Mergers and acquisitions are a key (if often unheralded) fact of the health care industry. Despite political uncertainty, experts belief growth will be robust next year. Here’s what you need to know about the M&A climate heading into 2020.
A Merrill Insight poll of more than 200 M&A professionals from around the world found that 52 percent of respondents are convinced the market is headed in a positive direction over the course of the next year, up 12 percent from the last poll in November. At that time, 48 percent felt the market would remain neutral.
Politics could be the dark horse, potentially halting deals, according to 35 percent of respondents. The U.S. is on the verge of a presidential election next year that is poised to become contentious, and the matter of Britain’s impending exit from the European Union could have far-reaching consequences. Both might make investors wary, at least until the dust settles.
Other concerns highlighted in the poll include investor confidence, data privacy, antitrust/competition issues and national security, though all ranked significantly lower than possible political turmoil.
The best opportunities for growth, according to respondents, are as follows:
- Health care IT (44 percent)
- Population health (25 percent)
- Precision medicine (25 percent)
- Diagnostics and devices (24 percent)
- Next generation sequencing (22 percent)

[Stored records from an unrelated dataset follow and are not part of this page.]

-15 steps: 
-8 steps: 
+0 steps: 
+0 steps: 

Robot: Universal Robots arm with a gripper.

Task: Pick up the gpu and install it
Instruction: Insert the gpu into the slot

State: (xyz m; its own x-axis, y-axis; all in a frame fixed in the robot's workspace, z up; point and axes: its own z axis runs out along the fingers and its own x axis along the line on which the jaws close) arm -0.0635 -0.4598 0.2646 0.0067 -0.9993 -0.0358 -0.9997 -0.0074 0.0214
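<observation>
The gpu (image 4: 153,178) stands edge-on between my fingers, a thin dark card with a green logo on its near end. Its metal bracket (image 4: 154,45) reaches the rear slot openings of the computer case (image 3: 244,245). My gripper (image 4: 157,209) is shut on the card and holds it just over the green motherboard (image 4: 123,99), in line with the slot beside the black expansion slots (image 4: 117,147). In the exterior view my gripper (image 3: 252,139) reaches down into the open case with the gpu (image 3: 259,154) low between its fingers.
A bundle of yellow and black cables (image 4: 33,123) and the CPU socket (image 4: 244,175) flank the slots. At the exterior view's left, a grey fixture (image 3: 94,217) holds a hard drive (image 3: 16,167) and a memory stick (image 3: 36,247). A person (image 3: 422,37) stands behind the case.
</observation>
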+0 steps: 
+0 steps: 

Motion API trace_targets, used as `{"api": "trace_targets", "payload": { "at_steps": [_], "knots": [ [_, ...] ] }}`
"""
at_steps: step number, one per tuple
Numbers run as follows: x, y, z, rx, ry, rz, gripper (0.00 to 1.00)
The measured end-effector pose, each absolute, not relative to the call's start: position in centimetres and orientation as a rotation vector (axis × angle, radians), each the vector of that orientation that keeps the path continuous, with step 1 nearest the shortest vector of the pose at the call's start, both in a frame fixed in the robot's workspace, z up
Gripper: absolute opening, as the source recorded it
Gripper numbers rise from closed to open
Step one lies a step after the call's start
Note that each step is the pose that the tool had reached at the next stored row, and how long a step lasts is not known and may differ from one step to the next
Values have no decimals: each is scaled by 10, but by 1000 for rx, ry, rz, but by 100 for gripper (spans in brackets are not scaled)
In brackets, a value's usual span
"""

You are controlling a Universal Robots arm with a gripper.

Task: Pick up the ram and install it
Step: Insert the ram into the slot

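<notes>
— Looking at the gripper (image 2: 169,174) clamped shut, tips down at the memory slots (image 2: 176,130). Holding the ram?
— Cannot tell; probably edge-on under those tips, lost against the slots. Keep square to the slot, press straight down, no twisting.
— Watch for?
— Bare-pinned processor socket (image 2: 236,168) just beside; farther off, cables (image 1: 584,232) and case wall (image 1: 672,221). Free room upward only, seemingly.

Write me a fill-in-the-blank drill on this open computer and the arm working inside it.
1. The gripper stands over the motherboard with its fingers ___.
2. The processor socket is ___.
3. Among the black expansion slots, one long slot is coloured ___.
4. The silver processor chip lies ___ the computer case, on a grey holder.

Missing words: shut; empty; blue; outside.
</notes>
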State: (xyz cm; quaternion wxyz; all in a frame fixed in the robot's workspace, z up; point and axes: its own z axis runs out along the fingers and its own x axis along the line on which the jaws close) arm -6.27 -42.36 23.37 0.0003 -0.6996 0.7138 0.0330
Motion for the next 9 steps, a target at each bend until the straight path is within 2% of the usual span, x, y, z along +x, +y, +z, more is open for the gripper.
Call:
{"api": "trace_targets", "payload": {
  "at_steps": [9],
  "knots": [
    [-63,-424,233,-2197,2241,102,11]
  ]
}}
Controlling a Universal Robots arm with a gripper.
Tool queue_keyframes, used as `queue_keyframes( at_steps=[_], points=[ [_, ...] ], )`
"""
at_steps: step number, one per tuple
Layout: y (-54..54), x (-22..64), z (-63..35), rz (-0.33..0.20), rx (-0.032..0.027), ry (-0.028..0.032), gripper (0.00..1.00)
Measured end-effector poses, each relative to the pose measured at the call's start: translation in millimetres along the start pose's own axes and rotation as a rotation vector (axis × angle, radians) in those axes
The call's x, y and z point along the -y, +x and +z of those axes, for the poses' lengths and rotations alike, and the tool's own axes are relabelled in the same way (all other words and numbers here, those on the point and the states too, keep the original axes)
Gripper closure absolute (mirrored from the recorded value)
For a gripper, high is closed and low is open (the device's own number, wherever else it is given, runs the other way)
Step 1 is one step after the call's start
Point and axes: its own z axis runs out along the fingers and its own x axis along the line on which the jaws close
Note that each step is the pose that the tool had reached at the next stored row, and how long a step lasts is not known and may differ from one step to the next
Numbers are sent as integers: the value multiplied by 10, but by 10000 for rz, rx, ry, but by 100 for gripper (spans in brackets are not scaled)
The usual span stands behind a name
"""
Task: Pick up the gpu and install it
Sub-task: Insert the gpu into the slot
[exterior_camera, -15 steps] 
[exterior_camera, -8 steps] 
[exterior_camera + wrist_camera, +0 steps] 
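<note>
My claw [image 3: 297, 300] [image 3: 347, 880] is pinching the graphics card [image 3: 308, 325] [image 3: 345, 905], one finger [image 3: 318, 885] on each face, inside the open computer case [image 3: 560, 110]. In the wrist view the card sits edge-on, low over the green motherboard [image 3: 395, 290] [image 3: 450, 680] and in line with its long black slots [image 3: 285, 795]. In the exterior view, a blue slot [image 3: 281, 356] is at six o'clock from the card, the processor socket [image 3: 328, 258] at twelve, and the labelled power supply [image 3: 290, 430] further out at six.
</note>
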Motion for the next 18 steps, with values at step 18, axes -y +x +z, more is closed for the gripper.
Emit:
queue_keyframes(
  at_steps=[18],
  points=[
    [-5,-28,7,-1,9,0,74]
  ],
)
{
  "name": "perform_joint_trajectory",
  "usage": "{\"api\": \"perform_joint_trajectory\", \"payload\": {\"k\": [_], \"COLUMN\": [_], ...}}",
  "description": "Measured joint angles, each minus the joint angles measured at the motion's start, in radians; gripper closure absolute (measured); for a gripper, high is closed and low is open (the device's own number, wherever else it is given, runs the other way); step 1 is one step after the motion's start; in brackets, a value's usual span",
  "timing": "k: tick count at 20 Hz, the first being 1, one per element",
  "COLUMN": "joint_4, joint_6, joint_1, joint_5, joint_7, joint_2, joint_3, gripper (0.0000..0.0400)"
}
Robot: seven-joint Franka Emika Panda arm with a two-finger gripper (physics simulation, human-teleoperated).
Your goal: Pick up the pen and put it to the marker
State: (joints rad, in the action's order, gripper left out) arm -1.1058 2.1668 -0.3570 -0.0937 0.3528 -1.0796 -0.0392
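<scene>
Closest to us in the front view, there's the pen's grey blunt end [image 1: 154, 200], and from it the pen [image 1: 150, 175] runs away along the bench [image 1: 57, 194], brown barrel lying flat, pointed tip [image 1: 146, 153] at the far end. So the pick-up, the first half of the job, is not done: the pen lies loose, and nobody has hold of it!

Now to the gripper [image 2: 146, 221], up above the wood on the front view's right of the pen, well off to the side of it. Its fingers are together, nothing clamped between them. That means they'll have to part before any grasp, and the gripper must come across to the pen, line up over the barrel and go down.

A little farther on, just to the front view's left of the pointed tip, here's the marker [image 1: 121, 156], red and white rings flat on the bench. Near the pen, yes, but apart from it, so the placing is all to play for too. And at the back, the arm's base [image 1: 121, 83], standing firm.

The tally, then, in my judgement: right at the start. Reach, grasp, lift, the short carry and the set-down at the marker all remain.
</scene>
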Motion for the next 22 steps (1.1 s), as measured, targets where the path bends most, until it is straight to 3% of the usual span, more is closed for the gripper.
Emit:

- Medical marijuana (20 percent)
- Biosensors and trackers (20 percent)
- Point of care delivery (19 percent)
- Immunotherapy (19 percent)
- Telehealth (18 percent)
- Infrastructure and operations (10 percent)
Hurdles exist, as well. Data connectivity ranked as the largest obstacle to overcome in order to fully leverage technology, according to 40 percent of respondents. This was followed by technology and health care collaboration (23 percent), lack of user experience focus (14 percent), technology-as-a-cost-center culture (12 percent) and the technology talent gap (10 percent). Regardless of what happens, the consensus is clear: a shift to a technology-based business environment is underway, compelling life sciences and health care entities to acquire other companies or forge alliances in order to remain competitive.